Lots and lots of thoughts have come up about former restaurant Gino’s, and I wanted to bring this up for further discussion, though admittedly it was before my time!

(Background: Read more about Gino’s over on York Town Square. And if you’re really, really into Gino’s, there’s even a tribute Web site devoted to it!)

Mike, brother-in-law and blog-reader extraordinaire, found a cool site about defunct Pennsylvania companies, which had the following:

“Gino’s Hamburgers was a fast-food restaurant chain founded in Baltimore, Maryland, by Baltimore Colts defensive end Gino Marchetti and running back Alan Ameche, along with their close friend Louis Fischer, in 1957. In Dundalk, Maryland, just outside Baltimore, it got its official name in 1959 when the owners brought on Colts’ captain Gino Marchetti. It was an East Coast regional fast food restaurant and had 359 company-owned locations when they were acquired by Marriott Corporation in 1982. Marriott discontinued the brand and converted locations to their Roy Rogers Restaurants chain.”

“The restaurant was known for high quality hamburgers such as the Sirloiner, which was made from sirloin steak, and the Gino Giant, which competed with the Big Mac. The company held the franchise for Kentucky Fried Chicken in the middle-Atlantic states. Their slogan was ‘Everybody Goes to Gino’s.'”

Then, John Loeper brought up the Gino’s radio jingle.

That jingle incorporated the “Everybody Goes to Gino’s” slogan:
“Everybody goes to Gino’s, everybody in the know…
Everybody goes to Gino’s, cause Gino’s is the place to go.”

When I wrote about the North Mall last week, reader Bill Schmeer wrote to me about a local Gino’s, which, he writes, “sat at the corner of the Susquehanna Trail and the Rte. 30 Bypass, at the end of the North Mall. The bypass at that time was still being built and ran only as far as Roosevelt Ave. We came to York in late 1968 and I worked at WSBA Radio, which was also on the Trail.”

He goes on, “The burger place was called Gino’s Hamburgers. … The guys from the station used to go down and tank up. The manager was a man named Norris Pipkin and he would often load a box with burgers and bring them up to the station. Norris became the manager of the new McDonald’s when it was built across Rte. 30. The station was on the Trail until the new one was built along Rte. 30 near Wrightsville in 1974 and if I remember correctly, the corner was an empty lot before the McDonald’s was built.”

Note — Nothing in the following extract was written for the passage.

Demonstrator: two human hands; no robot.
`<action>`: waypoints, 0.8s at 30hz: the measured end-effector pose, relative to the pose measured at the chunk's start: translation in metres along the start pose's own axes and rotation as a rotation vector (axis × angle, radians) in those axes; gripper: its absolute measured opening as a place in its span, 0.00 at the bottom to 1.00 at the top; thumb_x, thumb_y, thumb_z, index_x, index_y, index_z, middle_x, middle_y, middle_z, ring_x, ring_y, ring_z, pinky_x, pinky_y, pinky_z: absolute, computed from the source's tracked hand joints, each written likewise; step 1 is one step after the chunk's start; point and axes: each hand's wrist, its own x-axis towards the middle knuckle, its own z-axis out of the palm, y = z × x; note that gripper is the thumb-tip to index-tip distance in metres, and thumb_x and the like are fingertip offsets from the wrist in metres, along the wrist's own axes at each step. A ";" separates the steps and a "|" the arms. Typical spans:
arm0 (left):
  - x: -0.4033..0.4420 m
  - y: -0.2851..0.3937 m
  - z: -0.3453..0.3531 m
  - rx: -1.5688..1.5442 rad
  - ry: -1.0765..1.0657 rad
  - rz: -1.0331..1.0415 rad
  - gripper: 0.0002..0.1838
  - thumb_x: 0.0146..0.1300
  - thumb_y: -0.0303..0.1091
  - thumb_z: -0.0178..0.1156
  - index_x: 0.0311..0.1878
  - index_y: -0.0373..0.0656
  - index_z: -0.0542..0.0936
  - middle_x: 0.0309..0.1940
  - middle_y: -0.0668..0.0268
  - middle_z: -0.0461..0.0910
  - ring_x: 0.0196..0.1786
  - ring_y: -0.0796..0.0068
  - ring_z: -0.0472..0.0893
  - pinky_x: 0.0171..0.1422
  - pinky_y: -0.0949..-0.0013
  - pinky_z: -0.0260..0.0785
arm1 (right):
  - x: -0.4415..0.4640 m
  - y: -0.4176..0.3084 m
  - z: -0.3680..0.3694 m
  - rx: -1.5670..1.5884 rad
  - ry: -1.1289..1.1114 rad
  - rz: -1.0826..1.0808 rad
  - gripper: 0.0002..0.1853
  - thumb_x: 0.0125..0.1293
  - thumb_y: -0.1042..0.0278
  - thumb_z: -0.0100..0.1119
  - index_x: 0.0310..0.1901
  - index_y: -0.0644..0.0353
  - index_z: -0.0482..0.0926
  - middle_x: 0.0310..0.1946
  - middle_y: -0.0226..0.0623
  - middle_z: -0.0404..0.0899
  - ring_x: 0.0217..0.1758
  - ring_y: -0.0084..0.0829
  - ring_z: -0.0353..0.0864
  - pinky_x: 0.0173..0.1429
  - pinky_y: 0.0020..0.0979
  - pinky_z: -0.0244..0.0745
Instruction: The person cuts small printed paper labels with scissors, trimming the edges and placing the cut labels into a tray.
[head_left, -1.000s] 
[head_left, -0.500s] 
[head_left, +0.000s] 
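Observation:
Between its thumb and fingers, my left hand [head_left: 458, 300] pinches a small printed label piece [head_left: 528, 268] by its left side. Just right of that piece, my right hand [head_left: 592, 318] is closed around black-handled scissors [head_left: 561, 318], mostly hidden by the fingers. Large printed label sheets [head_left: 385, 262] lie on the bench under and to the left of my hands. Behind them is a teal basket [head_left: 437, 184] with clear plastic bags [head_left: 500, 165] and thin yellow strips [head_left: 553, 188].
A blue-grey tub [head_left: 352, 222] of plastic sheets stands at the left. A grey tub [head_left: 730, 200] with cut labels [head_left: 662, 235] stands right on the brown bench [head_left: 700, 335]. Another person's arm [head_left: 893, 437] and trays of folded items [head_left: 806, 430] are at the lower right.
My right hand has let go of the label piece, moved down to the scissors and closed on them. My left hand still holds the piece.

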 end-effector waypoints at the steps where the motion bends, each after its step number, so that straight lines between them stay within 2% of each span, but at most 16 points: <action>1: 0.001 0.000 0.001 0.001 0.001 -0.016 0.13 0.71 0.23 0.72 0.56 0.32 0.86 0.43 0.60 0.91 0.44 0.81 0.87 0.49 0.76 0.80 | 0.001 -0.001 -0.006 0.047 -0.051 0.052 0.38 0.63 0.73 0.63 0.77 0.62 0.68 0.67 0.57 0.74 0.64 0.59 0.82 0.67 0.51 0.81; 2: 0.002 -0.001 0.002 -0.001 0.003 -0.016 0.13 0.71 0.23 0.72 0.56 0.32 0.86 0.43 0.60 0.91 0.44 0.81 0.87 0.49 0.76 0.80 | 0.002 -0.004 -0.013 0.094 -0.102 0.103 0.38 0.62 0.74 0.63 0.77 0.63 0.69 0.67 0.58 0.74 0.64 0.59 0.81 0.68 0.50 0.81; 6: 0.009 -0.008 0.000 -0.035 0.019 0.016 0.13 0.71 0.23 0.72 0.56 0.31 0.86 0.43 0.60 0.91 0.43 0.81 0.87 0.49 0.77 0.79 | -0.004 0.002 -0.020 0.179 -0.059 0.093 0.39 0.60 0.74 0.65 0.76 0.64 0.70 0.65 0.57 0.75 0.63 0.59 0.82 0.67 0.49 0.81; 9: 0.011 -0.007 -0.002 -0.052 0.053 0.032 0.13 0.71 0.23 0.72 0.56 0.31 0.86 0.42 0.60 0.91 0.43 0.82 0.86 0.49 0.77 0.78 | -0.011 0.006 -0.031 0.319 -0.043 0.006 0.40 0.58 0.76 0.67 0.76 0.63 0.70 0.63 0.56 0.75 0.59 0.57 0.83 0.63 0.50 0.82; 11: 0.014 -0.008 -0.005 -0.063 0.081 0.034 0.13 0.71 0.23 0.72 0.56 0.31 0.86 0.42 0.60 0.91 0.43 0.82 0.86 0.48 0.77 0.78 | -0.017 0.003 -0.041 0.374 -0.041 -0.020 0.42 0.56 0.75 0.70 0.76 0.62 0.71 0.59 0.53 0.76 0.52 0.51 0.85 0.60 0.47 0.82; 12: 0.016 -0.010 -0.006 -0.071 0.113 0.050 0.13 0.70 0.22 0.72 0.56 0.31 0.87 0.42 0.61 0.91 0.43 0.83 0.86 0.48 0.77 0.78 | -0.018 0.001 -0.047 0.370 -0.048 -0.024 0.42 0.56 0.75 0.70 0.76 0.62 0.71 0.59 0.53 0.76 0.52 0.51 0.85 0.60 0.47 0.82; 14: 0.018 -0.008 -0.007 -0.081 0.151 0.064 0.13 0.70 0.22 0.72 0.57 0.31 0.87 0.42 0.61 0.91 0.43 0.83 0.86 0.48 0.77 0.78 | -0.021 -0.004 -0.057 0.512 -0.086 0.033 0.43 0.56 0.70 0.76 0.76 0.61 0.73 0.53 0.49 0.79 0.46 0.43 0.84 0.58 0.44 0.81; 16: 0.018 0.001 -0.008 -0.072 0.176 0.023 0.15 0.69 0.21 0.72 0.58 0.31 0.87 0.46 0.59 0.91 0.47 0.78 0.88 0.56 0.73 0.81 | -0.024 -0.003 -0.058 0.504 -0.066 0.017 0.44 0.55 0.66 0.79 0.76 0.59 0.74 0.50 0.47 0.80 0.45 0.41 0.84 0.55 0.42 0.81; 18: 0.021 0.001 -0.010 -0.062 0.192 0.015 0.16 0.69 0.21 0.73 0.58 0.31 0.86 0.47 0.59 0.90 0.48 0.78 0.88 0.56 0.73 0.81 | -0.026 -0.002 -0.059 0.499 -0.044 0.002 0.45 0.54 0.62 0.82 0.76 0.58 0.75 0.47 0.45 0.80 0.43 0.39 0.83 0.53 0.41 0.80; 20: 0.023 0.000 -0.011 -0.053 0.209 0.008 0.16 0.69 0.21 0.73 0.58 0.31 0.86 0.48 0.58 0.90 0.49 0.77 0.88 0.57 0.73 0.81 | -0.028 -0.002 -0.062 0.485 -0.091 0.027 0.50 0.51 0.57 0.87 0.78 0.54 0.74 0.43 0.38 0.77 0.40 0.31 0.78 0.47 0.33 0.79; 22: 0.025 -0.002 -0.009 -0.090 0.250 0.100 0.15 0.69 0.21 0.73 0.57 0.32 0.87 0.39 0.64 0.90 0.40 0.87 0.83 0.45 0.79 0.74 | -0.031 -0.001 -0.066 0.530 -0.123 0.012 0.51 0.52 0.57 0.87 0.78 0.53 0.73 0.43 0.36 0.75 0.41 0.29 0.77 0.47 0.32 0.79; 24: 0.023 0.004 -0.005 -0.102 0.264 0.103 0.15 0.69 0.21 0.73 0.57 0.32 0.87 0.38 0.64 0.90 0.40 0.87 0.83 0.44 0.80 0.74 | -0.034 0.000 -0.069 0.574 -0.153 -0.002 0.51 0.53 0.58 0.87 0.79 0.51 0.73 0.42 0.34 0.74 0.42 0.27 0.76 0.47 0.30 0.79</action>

He adds: “York County Sheriff Ollie Nace had a store and gas station across the Trail from Gino’s and Wertz’s Dry Cleaners was next to Nace’s. I believe Gung Ho Bikes is now in the building where Wertz’s was. Gino’s was sold to Marriott in 1982 and were converted to Roy Rogers Restaurants. Norris Pipkin, I like saying the name, later opened a pizza shop on the square in York New Salem. When a Jim and Nina’s opened on the catty corner of the square, Norris floundered and closed his shop. Where is he now? I dunno.”

Now, here’s what’s really cool. While I don’t know what happened to Norris, according to the site Mike found, Gino’s is restarting its chain of restaurants this year – starting with locations in Pennsylvania and New Jersey, hopefully this summer! Here’s their official site – maybe we can all go together and open a franchise location!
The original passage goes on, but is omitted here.